Which is why I am so grateful I entered the system in such a shocking and rude way.  There’s a great video on YouTube of the singer in a band. He’s up on shoulders and someone throws a plastic pint of beer at him. He turns and catches it, before take a swig. You can guarantee he’d never have caught that pint if he’d known it was going to happen beforehand. He’s just pulled off the coolest move ever and is a sensation! Think of me and my brain tumour as the pint......safely caught. But could he ever pull that move off again? The answer appears to be yes., just in a less dramatic way.  This time I started falling over. My legs wouldn’t hold me and I felt sick and confused. The fancy team weren’t too interested, which I guess is cold comfort in some ways. But I was still left unable to walk, terrified and not understanding what was going on. Family brought me to my local hospital as I could hardly keep my eyes open. Instead of being thrown I was gently passed. The same team from a year ago took me in their arms and kept me safe. They showed the qualities that surely should take people into medicine to begin with. They helped and they did no harm. I couldn’t walk or see straight and they did everything they could to find out why, whilst taking care of me. They refused to let me out of their care until it was safe to do so. Just as they did a year ago.  Nobody wants to be.in a hospital, but it’s given time to get me stabilised again, and ensure I can go home safely to get on with a very changed life.

As usual, my support cage  has bolted in tight around me both in terms of medical help and family/friends. A year of hell and a year of amazing happiness. Like everyone else’s year really! Xxx 

Wednesday 17 January 2018

Be the tortoise

“Be the tortoise, not the hare” Wise words from a friend of mine.
You know when adults run sometimes we take off so quick that we fall over our own feet?? I’ve seen my dog have the same problem on the beach (lurcher. Short bursts of lots of energy. Long legs). 
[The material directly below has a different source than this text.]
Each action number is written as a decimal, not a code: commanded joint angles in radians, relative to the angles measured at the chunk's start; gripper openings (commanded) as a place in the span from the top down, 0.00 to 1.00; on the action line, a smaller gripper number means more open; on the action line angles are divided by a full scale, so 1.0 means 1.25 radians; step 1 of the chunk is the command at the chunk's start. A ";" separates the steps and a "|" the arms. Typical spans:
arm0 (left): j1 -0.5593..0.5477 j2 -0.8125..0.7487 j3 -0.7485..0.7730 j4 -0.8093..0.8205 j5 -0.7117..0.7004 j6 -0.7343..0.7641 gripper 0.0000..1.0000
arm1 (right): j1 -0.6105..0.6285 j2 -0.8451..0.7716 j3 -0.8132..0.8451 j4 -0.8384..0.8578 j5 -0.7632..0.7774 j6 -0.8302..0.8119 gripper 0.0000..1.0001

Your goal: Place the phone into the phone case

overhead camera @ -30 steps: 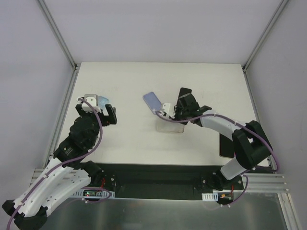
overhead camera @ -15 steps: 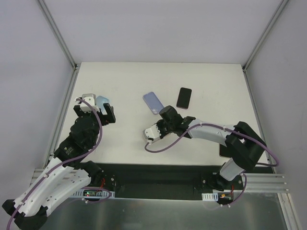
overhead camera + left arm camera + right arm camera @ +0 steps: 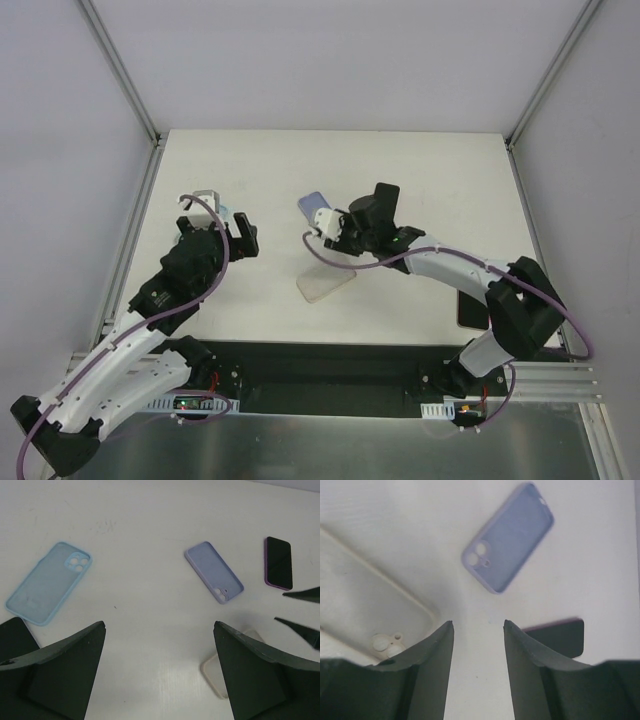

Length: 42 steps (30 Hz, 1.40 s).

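Note:
The black phone (image 3: 278,562) lies flat at the far right; in the right wrist view it (image 3: 555,635) sits just right of my fingers. A clear phone case (image 3: 325,283) lies mid-table, also in the right wrist view (image 3: 365,610). A lilac case (image 3: 510,535) lies ahead of my right gripper (image 3: 478,625), which is open and empty, low over the table between the clear case and the phone. My left gripper (image 3: 160,625) is open and empty, hovering left of the clear case (image 3: 215,675). In the top view the right gripper (image 3: 330,225) covers most of the phone.
A light blue case (image 3: 47,582) lies at the far left, partly under my left gripper (image 3: 222,222) in the top view. The lilac case (image 3: 315,205) is near the table's middle. A second dark phone (image 3: 468,305) lies at the right, partly under the right arm.
My right gripper swung down-left to the clear case, then back up between the lilac case and the phone. The clear case now lies farther left and nearer. The left arm shifted slightly right.

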 commanded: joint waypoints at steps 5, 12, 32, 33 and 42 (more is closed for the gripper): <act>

Year One doesn’t give much time to be the tortoise. There’s plenty of people about to stop you falling over your own feet, but you’ve got to keep moving...... surgery........get up, keep going........... radio........get up, keep going......... chemo......... get up, keep going.............. end of treatment........time to see how you feel......... face in sand. Not buried, firmly face planted. Well, ok, probably had been buried a bit too!! 

This weekend marks my one year seizureversary. I’m doing very well generally, however now I’m having to face my life post treatment. You don’t scrape back up and go back to your old life when you’re still living with a brain tumour. I liked my life before, but have been willing to accept some necessary changes  in the last year.  Up until recently I’ve mistakenly thought if I fought hard I’d live a new life, but one where I’d largely chosen the changes made. Go to bed earlier because you’re tired, get plenty of fresh air to keep the mood up. What I hadn’t really accounted for was that pesky tumour! When something is in your brain it can touch different things and cause different things to happen.  After a year, I’m faced to force what those things might be....... safe in the knowledge that nobody really knows because we’re all a bit different)..... at the moment I’m often dizzy and very weak. I’m tired and experiencing wee tremours and pins and needles. I’m not safe to walk without assistance and I often feel a bit sick. I have headaches. Sometimes my speech is a bit slurred and I can experience ‘tip of the tongue moments’, where I know what I’m trying to say but can’t quite pull the thread out of my brain. I’m a bit skinny and a bit fragile.  But I’m safe in the arms of the team that helped me that very first night. My knights on white horses. I say that plural because it is a whole team. My Support Cage. Still strong, a year later.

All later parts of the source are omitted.